Some mentally disabled persons cannot give effective consent if they are incapable of understanding the nature of the sexual situation in which they are placed.

The use of the word “some” opens up the possibility of other students with disabilities fully understanding the sexual nature of the acts they are consenting to. However, the use of the passive voice in the phrase “they are placed” again takes agency away from the disabled person. It suggests that instead of choosing sex, these subjects are “placed” (like objects) into a sexual situation. So close…yet so far. It is in the close reading of sexual assault policies that careful wording reveals its power.

For the countless number of schools who choose not to address this complicated issue at all, it’s very important to mention cognitive and developmental disabilities as Reed and Antioch and many other colleges do. Policies that neglect to even mention the complexities of consent when it includes a person who identifies as having a disability sets up a barrier for that person coming forward to report. Paying attention to this issue makes a policy more inclusive and widely applicable in different scenarios.

Unfortunately, there is no clear-cut answer, no ideal phrasing and no model policy for this issue. Perhaps the language of appreciating the sexual activity is not bad—it does not say that individuals with disabilities cannot give consent ever (wrong!). It grants these students a degree of protection while respecting their sexual agency.

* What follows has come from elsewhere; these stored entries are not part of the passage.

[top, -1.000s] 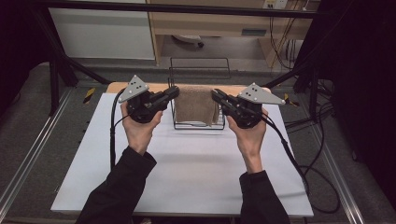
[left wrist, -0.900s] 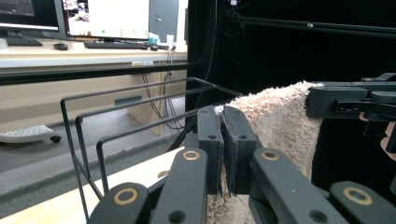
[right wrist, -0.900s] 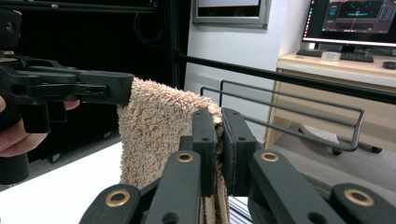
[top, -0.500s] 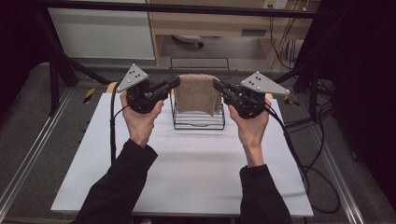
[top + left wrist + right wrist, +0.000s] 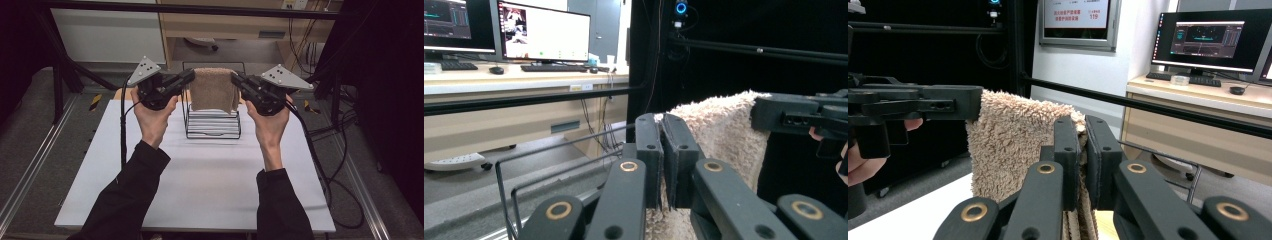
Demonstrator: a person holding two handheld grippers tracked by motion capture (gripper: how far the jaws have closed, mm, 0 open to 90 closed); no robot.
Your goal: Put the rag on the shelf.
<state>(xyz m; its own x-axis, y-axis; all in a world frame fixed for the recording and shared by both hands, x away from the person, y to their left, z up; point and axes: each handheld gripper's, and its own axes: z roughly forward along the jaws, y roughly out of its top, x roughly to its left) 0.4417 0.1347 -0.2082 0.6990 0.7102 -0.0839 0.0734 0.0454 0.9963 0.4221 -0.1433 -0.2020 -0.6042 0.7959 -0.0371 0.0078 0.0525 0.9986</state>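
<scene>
The left hand-held gripper [image 5: 190, 76] is clamping the left top corner of a beige towel [image 5: 214, 90], its jaws pressed together on the fabric, as the left gripper view shows [image 5: 667, 150]. The right hand-held gripper [image 5: 235, 78] is pinching the right top corner the same way, pads squeezing the pile [image 5: 1081, 150]. The towel is hanging stretched between them, directly above the black wire rack [image 5: 212, 120], its lower edge dangling inside the rack's upper frame. The rack is standing on the white bench [image 5: 200, 180], at its far edge.
</scene>
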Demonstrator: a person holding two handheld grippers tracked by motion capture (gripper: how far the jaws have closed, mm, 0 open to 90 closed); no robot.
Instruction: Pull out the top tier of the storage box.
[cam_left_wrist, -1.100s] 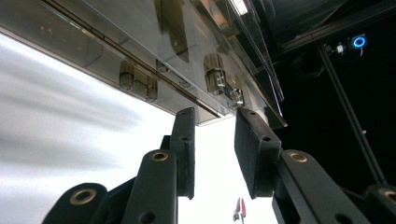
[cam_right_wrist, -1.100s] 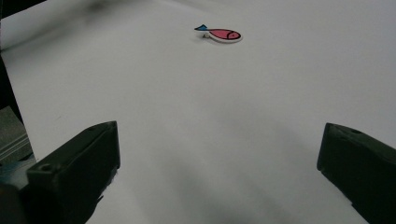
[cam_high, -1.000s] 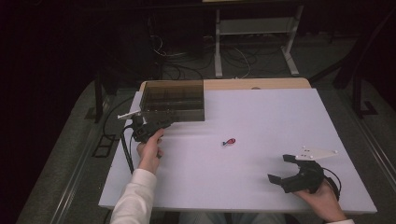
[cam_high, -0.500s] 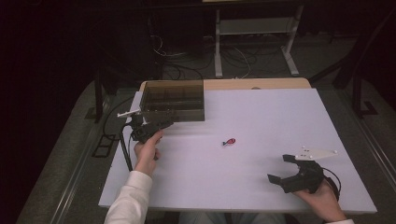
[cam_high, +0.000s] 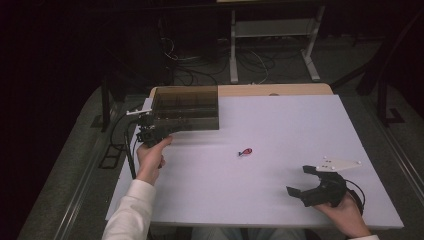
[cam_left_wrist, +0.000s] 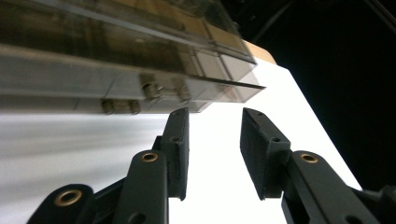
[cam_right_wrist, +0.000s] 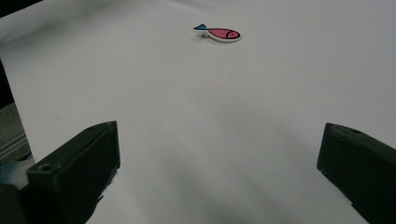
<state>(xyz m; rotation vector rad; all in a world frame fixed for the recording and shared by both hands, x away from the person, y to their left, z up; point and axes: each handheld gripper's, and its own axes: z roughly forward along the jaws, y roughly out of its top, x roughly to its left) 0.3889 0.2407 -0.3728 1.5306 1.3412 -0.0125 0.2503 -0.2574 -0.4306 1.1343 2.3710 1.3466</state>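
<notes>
Risk: left gripper (cam_left_wrist: 212, 140), jaws just opening and empty, clipping the clear box (cam_high: 186, 108) at table's (cam_high: 280, 125) far left, probably its lid; right gripper (cam_high: 316, 186) spread wide, fish tag (cam_right_wrist: 218, 32) mid-table.

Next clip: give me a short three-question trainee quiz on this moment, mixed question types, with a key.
1. True or false: the left gripper is clamped on the fish-shaped piece.
2. Multiple choice: where does the smoky clear box stand? A) at the table's near right corner B) at the far left of the white table C) on the floor
3. Short answer: how do the right gripper's jaws stand, and what lies between them?

Key
1. False. The fish lies alone mid-table. The left gripper's jaws have just been opening beside the box's front edge, with nothing between them.
2. B
3. Wide open, with bare table between them. The fish lies farther ahead.
</notes>
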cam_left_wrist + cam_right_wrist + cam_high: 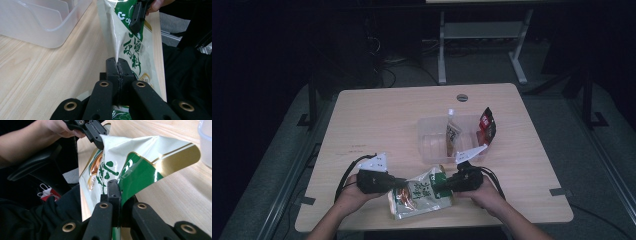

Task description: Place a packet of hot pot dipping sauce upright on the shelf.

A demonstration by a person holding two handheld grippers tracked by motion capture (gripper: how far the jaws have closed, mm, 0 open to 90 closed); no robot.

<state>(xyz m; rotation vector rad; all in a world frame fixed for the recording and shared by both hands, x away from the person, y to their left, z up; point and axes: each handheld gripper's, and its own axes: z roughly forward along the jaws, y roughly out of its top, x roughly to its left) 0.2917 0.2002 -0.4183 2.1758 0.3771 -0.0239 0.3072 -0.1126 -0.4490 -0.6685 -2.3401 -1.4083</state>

So if your school is like the University of Toronto and already has a group to represent students with disabilities, get them involved! This is something campuses need to address fully, as literally millions of individuals with disabilities are enrolled in our nation’s colleges. The most important thing schools can do with respect to this issue is utilize inclusive language in their policies that does not prohibit disabled students from engaging in sexual activity.

    4 thoughts on “Critic’s Pick: Consenting with Disabilities

    1. Interested, nuanced perspective on what consent means for students with disabilities. It’s definitely not discussed enough.

    2. The amount of research you’ve done here is really impressive. Are there any examples of mainstream media investigations into how this plays out? Especially at name schools like Ivies and big sports schools–you’d think this would be worthy of more attention. Evidently not. Ridiculous.

    3. Have you guys ever tried to get them to write about these issues on individual campuses? There must be countless examples of problematic situations which, if exposed, would necessitate administrative action towards policy reform.